Restate word for word the line containing "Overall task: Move" and each line that follows it, through the last line below, and nothing else.

*** Source data

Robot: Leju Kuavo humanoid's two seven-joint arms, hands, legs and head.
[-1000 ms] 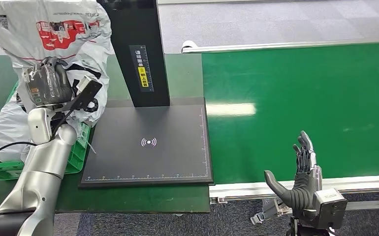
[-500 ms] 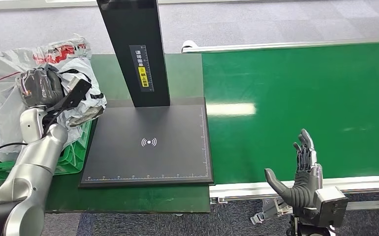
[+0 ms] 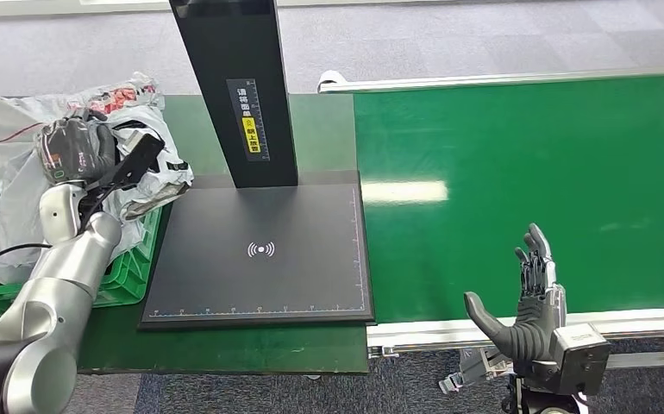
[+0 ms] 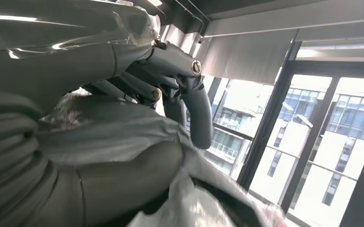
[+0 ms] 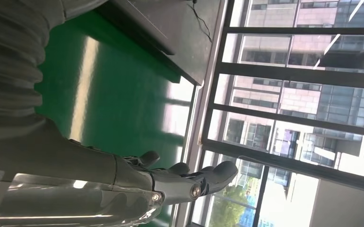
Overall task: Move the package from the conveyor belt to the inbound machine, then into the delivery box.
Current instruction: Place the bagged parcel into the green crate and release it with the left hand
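Package in crate, left of scanner

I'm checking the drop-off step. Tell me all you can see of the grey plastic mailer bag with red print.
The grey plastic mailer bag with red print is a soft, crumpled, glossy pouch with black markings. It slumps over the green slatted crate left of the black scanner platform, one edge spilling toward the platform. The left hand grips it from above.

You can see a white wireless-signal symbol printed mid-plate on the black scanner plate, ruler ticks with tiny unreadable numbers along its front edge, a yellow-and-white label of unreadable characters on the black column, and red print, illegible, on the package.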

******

▶ Expected answer
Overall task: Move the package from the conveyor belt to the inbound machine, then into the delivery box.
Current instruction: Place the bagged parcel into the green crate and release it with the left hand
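Package in crate, left of scanner

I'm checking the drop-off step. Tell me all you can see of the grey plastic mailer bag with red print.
The grey plastic mailer bag with red print is a soft, crumpled, glossy pouch with black markings. It slumps over the green slatted crate left of the black scanner platform, one edge spilling toward the platform. The left hand grips it from above.

You can see a white wireless-signal symbol printed mid-plate on the black scanner plate, ruler ticks with tiny unreadable numbers along its front edge, a yellow-and-white label of unreadable characters on the black column, and red print, illegible, on the package.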

Nothing else is left to add to this answer.